Quote exactly the lines spanning from the top of the data below to the line that contains "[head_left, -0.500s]", including both.
★ ★ ★ ★
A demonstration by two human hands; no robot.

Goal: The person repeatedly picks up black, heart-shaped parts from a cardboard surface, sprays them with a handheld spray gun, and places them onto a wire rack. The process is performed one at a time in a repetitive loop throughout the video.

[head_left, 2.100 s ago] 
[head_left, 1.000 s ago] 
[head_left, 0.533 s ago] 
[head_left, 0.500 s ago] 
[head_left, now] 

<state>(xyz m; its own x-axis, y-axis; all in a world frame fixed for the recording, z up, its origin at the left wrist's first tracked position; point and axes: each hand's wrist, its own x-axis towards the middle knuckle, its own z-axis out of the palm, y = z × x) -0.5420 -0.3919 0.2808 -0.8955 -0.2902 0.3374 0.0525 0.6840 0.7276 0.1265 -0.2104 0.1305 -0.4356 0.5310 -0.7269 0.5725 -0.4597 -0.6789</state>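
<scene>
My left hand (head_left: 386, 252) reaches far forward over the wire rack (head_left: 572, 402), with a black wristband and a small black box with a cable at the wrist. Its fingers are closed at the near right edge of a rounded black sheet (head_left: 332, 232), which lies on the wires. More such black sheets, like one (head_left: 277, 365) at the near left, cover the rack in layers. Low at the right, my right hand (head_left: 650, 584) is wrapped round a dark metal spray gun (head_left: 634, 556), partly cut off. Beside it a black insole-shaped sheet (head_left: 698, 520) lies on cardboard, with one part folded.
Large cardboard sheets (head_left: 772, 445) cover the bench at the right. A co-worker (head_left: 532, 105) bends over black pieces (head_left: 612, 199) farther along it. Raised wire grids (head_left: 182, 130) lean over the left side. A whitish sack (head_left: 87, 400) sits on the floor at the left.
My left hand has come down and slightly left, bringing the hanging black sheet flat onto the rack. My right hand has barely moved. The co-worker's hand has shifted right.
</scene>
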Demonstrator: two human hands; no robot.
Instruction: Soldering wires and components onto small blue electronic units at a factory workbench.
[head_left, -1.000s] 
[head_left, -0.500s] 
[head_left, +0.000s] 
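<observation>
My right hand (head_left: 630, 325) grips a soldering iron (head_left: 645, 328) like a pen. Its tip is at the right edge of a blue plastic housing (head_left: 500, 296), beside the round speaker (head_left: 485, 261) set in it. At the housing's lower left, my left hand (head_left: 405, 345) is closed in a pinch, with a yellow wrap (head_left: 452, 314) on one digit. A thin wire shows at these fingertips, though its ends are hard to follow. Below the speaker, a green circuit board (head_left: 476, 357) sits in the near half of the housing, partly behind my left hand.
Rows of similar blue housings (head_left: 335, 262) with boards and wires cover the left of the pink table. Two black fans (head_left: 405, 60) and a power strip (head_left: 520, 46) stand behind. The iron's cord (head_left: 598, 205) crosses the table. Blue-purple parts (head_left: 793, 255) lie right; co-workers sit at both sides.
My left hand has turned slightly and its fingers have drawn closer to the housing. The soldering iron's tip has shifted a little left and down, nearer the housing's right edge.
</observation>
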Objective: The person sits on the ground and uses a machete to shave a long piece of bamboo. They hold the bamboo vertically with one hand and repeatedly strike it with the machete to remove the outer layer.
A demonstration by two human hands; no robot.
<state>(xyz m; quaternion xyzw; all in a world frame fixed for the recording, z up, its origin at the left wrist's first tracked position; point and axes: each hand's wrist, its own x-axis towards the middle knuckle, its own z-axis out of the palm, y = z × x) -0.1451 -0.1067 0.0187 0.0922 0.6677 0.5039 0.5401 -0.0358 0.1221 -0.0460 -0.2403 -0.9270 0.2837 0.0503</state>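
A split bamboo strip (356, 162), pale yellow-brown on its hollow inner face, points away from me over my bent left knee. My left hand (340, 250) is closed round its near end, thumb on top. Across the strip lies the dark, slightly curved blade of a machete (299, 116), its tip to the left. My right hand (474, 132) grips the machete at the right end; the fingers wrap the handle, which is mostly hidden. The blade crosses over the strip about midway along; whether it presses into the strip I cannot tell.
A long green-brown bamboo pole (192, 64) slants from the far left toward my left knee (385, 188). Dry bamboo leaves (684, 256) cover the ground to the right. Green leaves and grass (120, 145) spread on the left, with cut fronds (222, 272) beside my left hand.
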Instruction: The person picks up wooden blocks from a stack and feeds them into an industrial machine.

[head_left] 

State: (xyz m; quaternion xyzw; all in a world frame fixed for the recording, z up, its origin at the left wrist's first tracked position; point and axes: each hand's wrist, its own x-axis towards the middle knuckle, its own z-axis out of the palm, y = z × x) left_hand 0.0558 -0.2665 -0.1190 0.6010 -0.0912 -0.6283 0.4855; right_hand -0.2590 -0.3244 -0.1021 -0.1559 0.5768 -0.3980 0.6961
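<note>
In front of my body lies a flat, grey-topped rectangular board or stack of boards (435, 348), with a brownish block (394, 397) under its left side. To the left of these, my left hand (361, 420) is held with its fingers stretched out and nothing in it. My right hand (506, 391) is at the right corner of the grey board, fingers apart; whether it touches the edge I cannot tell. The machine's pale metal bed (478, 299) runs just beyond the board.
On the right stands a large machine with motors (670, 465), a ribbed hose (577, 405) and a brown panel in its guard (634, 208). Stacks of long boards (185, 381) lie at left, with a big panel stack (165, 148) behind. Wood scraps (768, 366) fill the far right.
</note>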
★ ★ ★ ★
Response to the exercise:
A demonstration by two human hands; no robot.

Goal: The person repeatedly picks up black, heart-shaped parts from a cardboard surface, sprays them with a handheld spray gun, and places them onto a wire rack. The process is performed one at a time in a repetitive loop throughout the video.

[head_left, 2.100 s ago] 
[head_left, 1.000 s ago] 
[head_left, 0.533 s ago] 
[head_left, 0.500 s ago] 
[head_left, now] 

<state>(xyz m; its own x-axis, y-axis; all in a world frame fixed for the recording, z up, its origin at the left wrist's first tracked position; point and axes: each hand's wrist, its own x-axis towards the middle knuckle, its own z-axis out of the palm, y = z × x) -0.5420 -0.3919 0.2808 -0.8955 -0.2902 0.3374 0.0525 0.6840 0.7276 0.1265 -0.2104 0.1305 -0.4356 0.5310 -0.7269 0.5725 -0.4597 -0.6789</state>
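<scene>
My left hand (head_left: 386, 252) reaches far forward over the wire rack (head_left: 572, 402), with a black wristband and a small black box with a cable at the wrist. Its fingers are closed at the near right edge of a rounded black sheet (head_left: 332, 232), which lies on the wires. More such black sheets, like one (head_left: 277, 365) at the near left, cover the rack in layers. Low at the right, my right hand (head_left: 650, 584) is wrapped round a dark metal spray gun (head_left: 634, 556), partly cut off. Beside it a black insole-shaped sheet (head_left: 698, 520) lies on cardboard, with one part folded.
Large cardboard sheets (head_left: 772, 445) cover the bench at the right. A co-worker (head_left: 532, 105) bends over black pieces (head_left: 612, 199) farther along it. Raised wire grids (head_left: 182, 130) lean over the left side. A whitish sack (head_left: 87, 400) sits on the floor at the left.
My left hand has come down and slightly left, bringing the hanging black sheet flat onto the rack. My right hand has barely moved. The co-worker's hand has shifted right.
</scene>
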Demonstrator: two human hands; no robot.
Instruction: Soldering wires and components onto small blue electronic units at a factory workbench.
[head_left, -1.000s] 
[head_left, -0.500s] 

The exercise is done, and no more output is needed.